● **ABOUT THIS TASK**
From the data below, repeat exactly the lines from the line with "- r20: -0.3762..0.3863" to the line with "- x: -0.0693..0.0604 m", both included.

(Data records)
_ _ _ _ _
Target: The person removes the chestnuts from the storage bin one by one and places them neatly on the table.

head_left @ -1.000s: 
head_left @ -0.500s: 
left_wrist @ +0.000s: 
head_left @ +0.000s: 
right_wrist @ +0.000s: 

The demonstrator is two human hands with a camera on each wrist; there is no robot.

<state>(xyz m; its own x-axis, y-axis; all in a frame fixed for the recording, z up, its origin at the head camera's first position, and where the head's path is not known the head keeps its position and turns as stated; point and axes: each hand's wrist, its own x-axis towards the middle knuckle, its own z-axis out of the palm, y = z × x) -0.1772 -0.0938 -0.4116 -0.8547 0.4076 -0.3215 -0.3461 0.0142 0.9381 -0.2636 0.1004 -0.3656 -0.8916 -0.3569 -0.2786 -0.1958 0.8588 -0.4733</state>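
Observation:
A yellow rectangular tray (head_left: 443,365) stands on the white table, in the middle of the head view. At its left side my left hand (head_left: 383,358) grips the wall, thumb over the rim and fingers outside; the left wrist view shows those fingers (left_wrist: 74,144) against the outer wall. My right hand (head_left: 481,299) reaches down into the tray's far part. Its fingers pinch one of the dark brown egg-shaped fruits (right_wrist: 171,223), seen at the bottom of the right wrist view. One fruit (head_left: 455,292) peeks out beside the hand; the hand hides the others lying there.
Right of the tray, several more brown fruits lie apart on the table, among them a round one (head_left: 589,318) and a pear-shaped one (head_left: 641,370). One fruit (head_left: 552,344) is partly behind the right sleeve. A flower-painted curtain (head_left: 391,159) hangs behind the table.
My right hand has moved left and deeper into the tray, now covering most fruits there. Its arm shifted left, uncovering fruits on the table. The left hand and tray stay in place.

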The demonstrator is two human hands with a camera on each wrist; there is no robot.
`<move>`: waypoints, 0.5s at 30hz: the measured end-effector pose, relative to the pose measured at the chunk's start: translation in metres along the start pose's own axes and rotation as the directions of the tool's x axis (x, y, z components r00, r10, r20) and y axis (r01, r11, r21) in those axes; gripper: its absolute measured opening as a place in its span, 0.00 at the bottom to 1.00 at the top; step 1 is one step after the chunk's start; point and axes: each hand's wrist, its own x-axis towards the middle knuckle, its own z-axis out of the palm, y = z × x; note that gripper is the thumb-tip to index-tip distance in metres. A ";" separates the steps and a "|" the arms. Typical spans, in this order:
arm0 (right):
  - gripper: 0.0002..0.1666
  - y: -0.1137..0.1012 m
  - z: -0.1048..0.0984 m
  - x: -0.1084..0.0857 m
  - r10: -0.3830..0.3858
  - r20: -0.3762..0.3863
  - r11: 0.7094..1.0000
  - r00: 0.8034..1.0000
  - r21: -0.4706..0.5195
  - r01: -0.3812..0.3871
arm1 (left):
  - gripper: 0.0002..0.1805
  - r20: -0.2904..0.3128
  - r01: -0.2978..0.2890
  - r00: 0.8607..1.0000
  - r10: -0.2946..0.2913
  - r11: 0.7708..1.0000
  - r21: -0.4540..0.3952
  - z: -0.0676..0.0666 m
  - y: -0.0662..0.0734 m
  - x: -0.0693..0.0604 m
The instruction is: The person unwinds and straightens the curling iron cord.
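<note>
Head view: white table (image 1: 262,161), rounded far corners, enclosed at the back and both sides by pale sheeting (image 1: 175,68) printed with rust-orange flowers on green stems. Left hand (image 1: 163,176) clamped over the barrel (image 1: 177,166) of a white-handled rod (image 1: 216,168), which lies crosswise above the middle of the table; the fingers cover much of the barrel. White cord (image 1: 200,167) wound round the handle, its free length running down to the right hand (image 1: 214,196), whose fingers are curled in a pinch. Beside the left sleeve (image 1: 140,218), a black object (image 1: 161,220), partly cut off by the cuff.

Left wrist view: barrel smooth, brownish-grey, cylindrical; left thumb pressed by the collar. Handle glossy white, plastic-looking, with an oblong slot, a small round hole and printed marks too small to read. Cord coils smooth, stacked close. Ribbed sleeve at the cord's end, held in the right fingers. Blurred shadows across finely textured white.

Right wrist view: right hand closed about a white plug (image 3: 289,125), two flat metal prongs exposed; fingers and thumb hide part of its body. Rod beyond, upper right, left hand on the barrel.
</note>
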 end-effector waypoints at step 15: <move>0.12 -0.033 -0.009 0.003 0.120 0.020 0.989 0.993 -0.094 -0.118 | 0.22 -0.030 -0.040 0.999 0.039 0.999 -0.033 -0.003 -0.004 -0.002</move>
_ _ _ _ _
● **SOLUTION**
  - r20: -0.3762..0.3863
  - r11: 0.7094..1.0000
  - r00: 0.8034..1.0000
  - r21: -0.4706..0.5195
  - r01: -0.3812..0.3871
arm1 (left):
  - gripper: 0.0002..0.1805
  - r20: -0.2904..0.3128
  - r01: -0.2978..0.2890
  - r00: 0.8607..1.0000
  - r10: -0.2946..0.2913
  - r11: 0.7708..1.0000
  - r21: -0.4540..0.3952
  - z: -0.0676..0.0666 m
  - y: -0.0662..0.0734 m
  - x: -0.0693..0.0604 m

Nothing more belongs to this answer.